Prerequisites of overclocking AMD processor
Do you still wish to overclock your processor? Good. At first, make sure that you have all your system specification at hand. Get Speccy. The free version is more than enough for the job.
Here, you’ll have to note your processor and motherboard model. In my case, the processor is AMD Ryzen 3 1200 and the motherboard is MSI B450M BAZOOKA PLUS.
Whatever motherboard you’re running, check out on the internet whether the processor is “unlocked” and your motherboard supports “overclocking”.
You also have to update your system’s UEFI/BIOS to the latest version. This is very important, especially for overclocking. Different motherboard manufacturers offer a different method of updating your UEFI/BIOS.
Overclocking the processor
When overclocking, you have to tweak the voltage and clock speed of your processor. You have to gradually increase the voltage and clock speed and then, check the stability of the system. This is a lengthy process, so you have to be patient.
For overclocking, the UEFI/BIOS method is the best option. It guarantees safety and ensures that your system will be running the configuration you declare. You also need a few other tools – HWMonitor, CPU-Z, Prime95 (stress testing) and IntelBurnTest (stability test). Download and install them in your system as we’ll need them later on the guide.
The following screenshots are for my motherboard and other MSI motherboards (almost). Depending on your system, you should be able to find equivalent/similar options.
Getting into UEFI/BIOS
When your system boots, you have to press “Del”, “F11” or other keys for entering the UEFI/BIOS setup. Note that the buttons can differ from motherboard to motherboard. Check out your motherboard tutorial on the option.
Once you’re in the UEFI/BIOS, find out the overclocking section.
Change the overclocking mode from “Normal” to “Expert”.
Now, we’re ready to tinker with the “CPU ratio” and “CPU Core Voltage”. The ratio is the multiplier that the UEFI/BIOS uses to multiply the base clock of the processor. Generally, the base clock is 100MHz. So, if you input CPU ratio to 40, you’ll get 4000MHz or 4GHz core clock.

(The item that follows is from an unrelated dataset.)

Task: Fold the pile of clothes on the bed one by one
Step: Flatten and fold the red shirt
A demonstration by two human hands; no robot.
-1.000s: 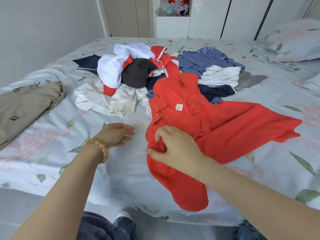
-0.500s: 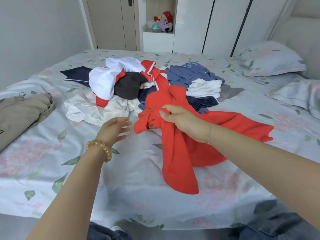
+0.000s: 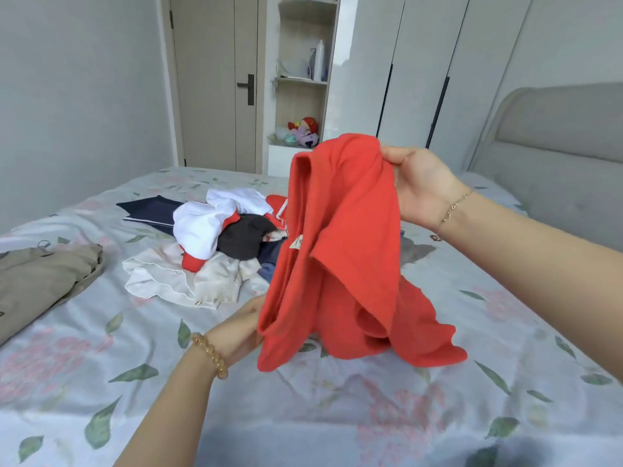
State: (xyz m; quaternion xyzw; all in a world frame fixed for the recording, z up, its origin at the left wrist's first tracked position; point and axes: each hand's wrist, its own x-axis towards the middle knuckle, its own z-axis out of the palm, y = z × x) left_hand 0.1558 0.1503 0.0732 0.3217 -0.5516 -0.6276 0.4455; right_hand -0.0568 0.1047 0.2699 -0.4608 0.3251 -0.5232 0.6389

The ratio is set to “Auto”. Let’s start with “33.00”.
Then, change the voltage of the CPU to 1.3V. According to AMD, the highest voltage you should go is around 1.4V. Don’t you dare exceeding that voltage, or you’ll kill your hardware.
Then, exit the UEFI/BIOS and boot into Windows.
Now, fire up HWMonitor and CPU-Z to identify that your applied configurations are properly working.
Fire up Prime95. Go to Options >> Torture Test.
Select the first option and click “OK”. This will stress your processor nearly 100%. Keep a sharp look on the temperature on HWMonitor.
Wait for 3-5 minutes to let the temperature saturate and stabilize. The safe temperature for a stable overclocking is 75°C at full stress. Going beyond isn’t recommended and will hurt your system badly.
Stop the stress test and fire up IntelBurnTest.
Set the value of “Times to run” to 5 >> hit “Start”. This will perform a fixed calculation and show the result.
If all the results are same, that means that your system is stable at that point.
This is the entire process of overclocking. You have to gradually increase the core voltage and CPU ratio. Then, check for heat and stability for that point.
If your system crashes, don’t worry. Boot into your UEFI/BIOS and reduce the CPU ratio and voltage at the previous stable point. If your system doesn’t boot at a certain unstable point, you may need to reset CMOS. It’s the memory of the UEFI/BIOS that holds all the configurations. For each motherboard, the process is different. Check out your motherboard’s manual for an in-depth guide on clearing CMOS.
The final thoughts
Overclocking itself is surely a lengthy process. However, you can easily enjoy a better performance with overclocking.